### To do
Print the entries below again exactly as they stand, but skip any picture.

### Working data
'''
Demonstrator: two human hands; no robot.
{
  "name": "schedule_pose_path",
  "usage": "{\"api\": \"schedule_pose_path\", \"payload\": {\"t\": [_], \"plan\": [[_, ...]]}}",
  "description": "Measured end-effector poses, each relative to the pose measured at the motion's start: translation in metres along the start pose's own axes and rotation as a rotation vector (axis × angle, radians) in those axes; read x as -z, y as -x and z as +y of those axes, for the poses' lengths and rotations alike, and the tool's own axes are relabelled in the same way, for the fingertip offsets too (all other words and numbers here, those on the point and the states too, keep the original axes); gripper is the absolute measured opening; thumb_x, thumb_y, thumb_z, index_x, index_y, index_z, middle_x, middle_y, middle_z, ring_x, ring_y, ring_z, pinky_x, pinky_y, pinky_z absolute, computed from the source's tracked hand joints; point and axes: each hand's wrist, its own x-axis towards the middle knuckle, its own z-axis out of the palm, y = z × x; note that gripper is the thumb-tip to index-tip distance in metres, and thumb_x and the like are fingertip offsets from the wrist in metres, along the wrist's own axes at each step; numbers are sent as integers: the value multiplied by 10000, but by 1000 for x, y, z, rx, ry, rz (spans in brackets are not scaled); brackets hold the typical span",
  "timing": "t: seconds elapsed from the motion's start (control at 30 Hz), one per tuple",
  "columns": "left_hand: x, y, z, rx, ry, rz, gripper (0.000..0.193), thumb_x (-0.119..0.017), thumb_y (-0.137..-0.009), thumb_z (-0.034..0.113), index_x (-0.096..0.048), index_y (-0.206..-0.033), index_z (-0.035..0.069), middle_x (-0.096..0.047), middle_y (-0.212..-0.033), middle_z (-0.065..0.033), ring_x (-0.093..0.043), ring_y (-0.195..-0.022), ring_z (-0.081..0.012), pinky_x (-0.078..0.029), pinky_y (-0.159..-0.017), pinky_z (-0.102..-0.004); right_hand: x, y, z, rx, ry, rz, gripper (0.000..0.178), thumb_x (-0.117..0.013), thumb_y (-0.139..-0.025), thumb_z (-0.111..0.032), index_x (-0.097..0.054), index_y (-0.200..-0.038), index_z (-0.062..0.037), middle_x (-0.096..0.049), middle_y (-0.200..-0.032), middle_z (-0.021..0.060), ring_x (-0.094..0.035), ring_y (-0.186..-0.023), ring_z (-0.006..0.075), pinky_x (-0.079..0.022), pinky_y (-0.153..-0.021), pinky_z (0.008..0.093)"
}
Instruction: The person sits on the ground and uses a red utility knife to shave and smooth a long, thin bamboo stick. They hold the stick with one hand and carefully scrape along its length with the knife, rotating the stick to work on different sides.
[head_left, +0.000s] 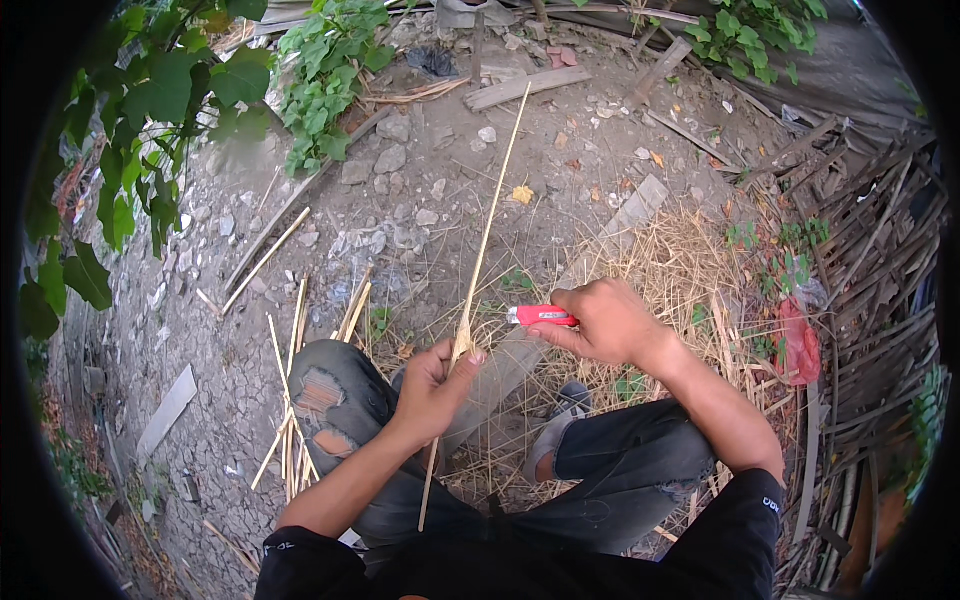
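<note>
My left hand (pixel 435 390) is closed round a long thin bamboo strip (pixel 492 215), whose far end points up and away from me while its near end hangs down over my lap. Close to my thumb the strip looks wider and pale, as if shaved or split there. A red utility knife (pixel 545 315) is gripped in my right hand (pixel 610 322), with its tip turned left toward the strip. The knife and the strip are apart. How far the blade sticks out is too small to tell.
Several cut bamboo strips (pixel 293 430) lean beside my left knee. Straw-like shavings (pixel 680 270) cover the ground at the right around a wooden plank (pixel 625 215). Leafy branches (pixel 165 100) hang at the upper left. Stacked sticks (pixel 880 260) and a red plastic bag (pixel 799 342) lie far right.
</note>
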Motion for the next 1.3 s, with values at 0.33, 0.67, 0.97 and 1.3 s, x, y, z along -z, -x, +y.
{"api": "schedule_pose_path", "payload": {"t": [0.33, 0.67, 0.97, 1.3], "plan": [[-3, 2, 10, 48, 93, -115, 434, -494, -1086, 235, -440, -1482, 67, -399, -569, 87, -323, -416, -11, -234, -414, -216, 12, 0, 21, -462, -214, 239, 646, -554, -990, -552, -668, -762, 42, -590, -601, 232, -613, -599, 410, -489, -628, 478], [-5, 1, -7, -104, 47, -293, 571, -375, -1108, 370, -309, -1548, 12, -398, -537, 50, -375, -414, -39, -304, -412, -208, 5, -2, 0, -313, -681, 181, 522, -718, -914, -510, -685, -1008, 2, -576, -697, 72, -543, -654, 168, -441, -606, 371], [-14, 2, -5, -21, -15, -431, 601, -300, -1109, 424, -299, -1550, 16, -436, -561, 30, -398, -425, -47, -348, -435, -209, -11, -17, 9, -276, -993, 147, 352, -760, -928, -372, -636, -790, -72, -456, -593, -77, -395, -545, 40, -308, -492, 266], [-12, 11, -2, -27, -280, -457, 542, -354, -1110, 387, -409, -1519, 36, -465, -579, 43, -442, -447, -39, -387, -465, -207, -17, -18, 73, -580, -1004, 513, 514, -631, -994, -472, -613, -653, -88, -440, -514, -60, -375, -473, 54, -284, -443, 294]]}}
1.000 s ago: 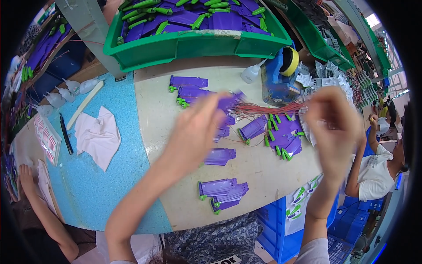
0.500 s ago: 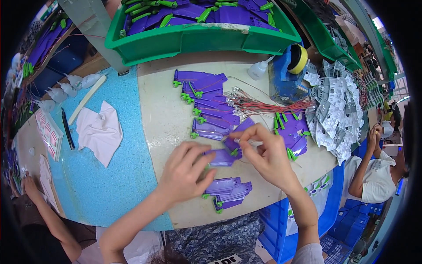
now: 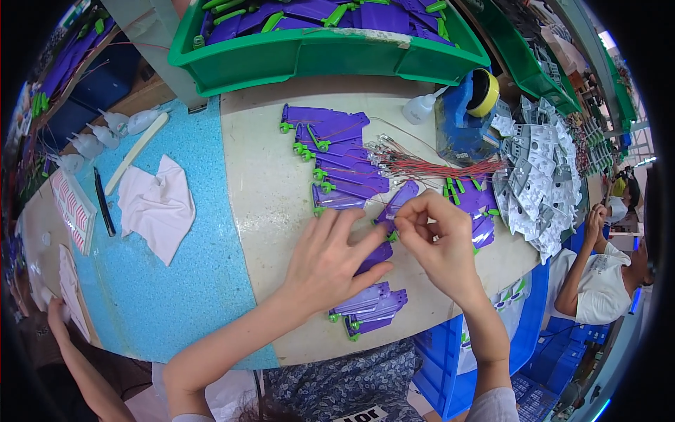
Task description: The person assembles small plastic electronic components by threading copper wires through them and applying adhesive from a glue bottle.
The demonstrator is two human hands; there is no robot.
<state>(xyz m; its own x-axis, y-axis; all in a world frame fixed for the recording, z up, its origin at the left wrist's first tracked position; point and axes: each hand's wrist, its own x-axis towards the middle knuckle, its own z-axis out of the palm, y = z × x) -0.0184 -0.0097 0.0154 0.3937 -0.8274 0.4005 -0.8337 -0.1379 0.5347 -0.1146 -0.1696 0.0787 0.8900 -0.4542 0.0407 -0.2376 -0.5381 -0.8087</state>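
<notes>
My left hand (image 3: 337, 260) lies palm down over a purple plastic part (image 3: 375, 257), its fingers apart and hiding much of the part. Close to its right, my right hand (image 3: 441, 239) is closed in a pinch; what sits between thumb and forefinger is too small to make out. Just beyond those fingertips lies another purple piece (image 3: 402, 199), with a bit of green below it. Purple parts (image 3: 337, 144) with green ends and thin wires form a staggered column farther up. Below my left hand rests a small stack of similar purple parts (image 3: 376, 309).
Red wires (image 3: 450, 167) lie bundled beside grey plastic parts (image 3: 534, 176). A green bin (image 3: 302, 63) of purple parts stands at the back, near a white squeeze bottle (image 3: 420, 107) and a tape dispenser (image 3: 457, 126). On the blue mat is a white cloth (image 3: 156, 207). Co-workers sit at both sides.
My left hand has moved right and slightly away from me, its fingers now more spread over the purple part. My right hand has shifted a little right, still pinching.
</notes>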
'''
### Solution for this problem
Demonstrator: two human hands; no robot.
{
  "name": "schedule_pose_path",
  "usage": "{\"api\": \"schedule_pose_path\", \"payload\": {\"t\": [_], \"plan\": [[_, ...]]}}",
  "description": "Measured end-effector poses, each relative to the pose measured at the motion's start: translation in metres along the start pose's own axes and rotation as a rotation vector (axis × angle, radians) in those axes; read x as -z, y as -x and z as +y of those axes, for the poses' lengths and rotations alike, and the tool's own axes are relabelled in the same way, for the fingertip offsets too (all other words and numbers here, those on the point and the states too, keep the original axes); gripper is the absolute measured opening; thumb_x, thumb_y, thumb_z, index_x, index_y, index_z, middle_x, middle_y, middle_z, ring_x, ring_y, ring_z, pinky_x, pinky_y, pinky_z absolute, computed from the source's tracked hand joints; point and axes: each hand's wrist, its own x-axis towards the middle knuckle, its own z-axis out of the palm, y = z × x; note that gripper is the thumb-tip to index-tip distance in metres, and thumb_x and the like are fingertip offsets from the wrist in metres, along the wrist's own axes at each step; numbers are sent as integers: the value multiplied by 10000, but by 1000 for x, y, z, rx, ry, rz (spans in brackets are not scaled); brackets hold the typical span",
  "timing": "t: seconds elapsed from the motion's start (control at 30 Hz), one per tuple",
  "columns": "left_hand: x, y, z, rx, ry, rz, gripper (0.000..0.193), thumb_x (-0.119..0.017), thumb_y (-0.137..-0.009), thumb_z (-0.034..0.113), index_x (-0.096..0.048), index_y (-0.206..-0.033), index_z (-0.035..0.069), middle_x (-0.096..0.047), middle_y (-0.212..-0.033), middle_z (-0.065..0.033), ring_x (-0.093..0.043), ring_y (-0.195..-0.022), ring_z (-0.081..0.012), pinky_x (-0.078..0.029), pinky_y (-0.159..-0.017), pinky_z (-0.102..-0.004); right_hand: x, y, z, rx, ry, rz, gripper (0.000..0.178), thumb_x (-0.117..0.013), thumb_y (-0.139..-0.025), thumb_z (-0.111..0.032), index_x (-0.097..0.054), index_y (-0.200..-0.038), index_z (-0.062..0.037), middle_x (-0.096..0.049), middle_y (-0.200..-0.032), middle_z (-0.021..0.060), ring_x (-0.094..0.035), ring_y (-0.186..-0.023), ring_z (-0.006..0.075), pinky_x (-0.079..0.022), pinky_y (-0.153..-0.021), pinky_z (0.008..0.093)"
}
Instruction: The person sits on the ground and uses a red utility knife to shave and smooth a long, thin bamboo stick. They hold the stick with one hand and carefully scrape along its length with the knife, rotating the stick to work on different sides.
[head_left, +0.000s] 
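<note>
My left hand (pixel 435 390) is closed round a long thin bamboo strip (pixel 492 215), whose far end points up and away from me while its near end hangs down over my lap. Close to my thumb the strip looks wider and pale, as if shaved or split there. A red utility knife (pixel 545 315) is gripped in my right hand (pixel 610 322), with its tip turned left toward the strip. The knife and the strip are apart. How far the blade sticks out is too small to tell.
Several cut bamboo strips (pixel 293 430) lean beside my left knee. Straw-like shavings (pixel 680 270) cover the ground at the right around a wooden plank (pixel 625 215). Leafy branches (pixel 165 100) hang at the upper left. Stacked sticks (pixel 880 260) and a red plastic bag (pixel 799 342) lie far right.
</note>
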Motion for the next 1.3 s, with values at 0.33, 0.67, 0.97 and 1.3 s, x, y, z along -z, -x, +y.
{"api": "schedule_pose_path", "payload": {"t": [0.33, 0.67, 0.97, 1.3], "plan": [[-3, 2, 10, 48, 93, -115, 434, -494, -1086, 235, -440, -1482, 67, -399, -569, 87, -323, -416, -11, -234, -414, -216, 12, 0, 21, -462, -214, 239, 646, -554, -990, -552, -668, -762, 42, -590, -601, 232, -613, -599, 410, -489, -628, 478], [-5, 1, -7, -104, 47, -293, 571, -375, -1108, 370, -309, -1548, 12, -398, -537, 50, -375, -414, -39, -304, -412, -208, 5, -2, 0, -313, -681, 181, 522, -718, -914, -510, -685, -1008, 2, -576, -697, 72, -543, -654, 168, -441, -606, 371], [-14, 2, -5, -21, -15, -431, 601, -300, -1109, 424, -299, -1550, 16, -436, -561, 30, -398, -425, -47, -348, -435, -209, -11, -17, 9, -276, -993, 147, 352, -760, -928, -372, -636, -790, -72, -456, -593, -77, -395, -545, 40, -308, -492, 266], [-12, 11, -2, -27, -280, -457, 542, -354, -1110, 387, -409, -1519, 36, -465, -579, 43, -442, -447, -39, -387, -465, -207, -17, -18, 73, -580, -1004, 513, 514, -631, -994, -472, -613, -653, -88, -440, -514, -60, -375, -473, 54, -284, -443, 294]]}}
1.000 s ago: 
0.500 s ago: 
now: 
Task description: The person assembles small plastic electronic components by threading copper wires through them and applying adhesive from a glue bottle.
The demonstrator is two human hands; there is no robot.
<state>(xyz m; its own x-axis, y-axis; all in a world frame fixed for the recording, z up, its origin at the left wrist's first tracked position; point and axes: each hand's wrist, its own x-axis towards the middle knuckle, its own z-axis out of the palm, y = z × x) -0.0184 -0.0097 0.0154 0.3937 -0.8274 0.4005 -0.8337 -0.1379 0.5347 -0.1146 -0.1696 0.0787 0.8900 -0.4542 0.0407 -0.2376 -0.5381 -0.8087</state>
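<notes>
My left hand (image 3: 337, 260) lies palm down over a purple plastic part (image 3: 375, 257), its fingers apart and hiding much of the part. Close to its right, my right hand (image 3: 441, 239) is closed in a pinch; what sits between thumb and forefinger is too small to make out. Just beyond those fingertips lies another purple piece (image 3: 402, 199), with a bit of green below it. Purple parts (image 3: 337, 144) with green ends and thin wires form a staggered column farther up. Below my left hand rests a small stack of similar purple parts (image 3: 376, 309).
Red wires (image 3: 450, 167) lie bundled beside grey plastic parts (image 3: 534, 176). A green bin (image 3: 302, 63) of purple parts stands at the back, near a white squeeze bottle (image 3: 420, 107) and a tape dispenser (image 3: 457, 126). On the blue mat is a white cloth (image 3: 156, 207). Co-workers sit at both sides.
My left hand has moved right and slightly away from me, its fingers now more spread over the purple part. My right hand has shifted a little right, still pinching.
</notes>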

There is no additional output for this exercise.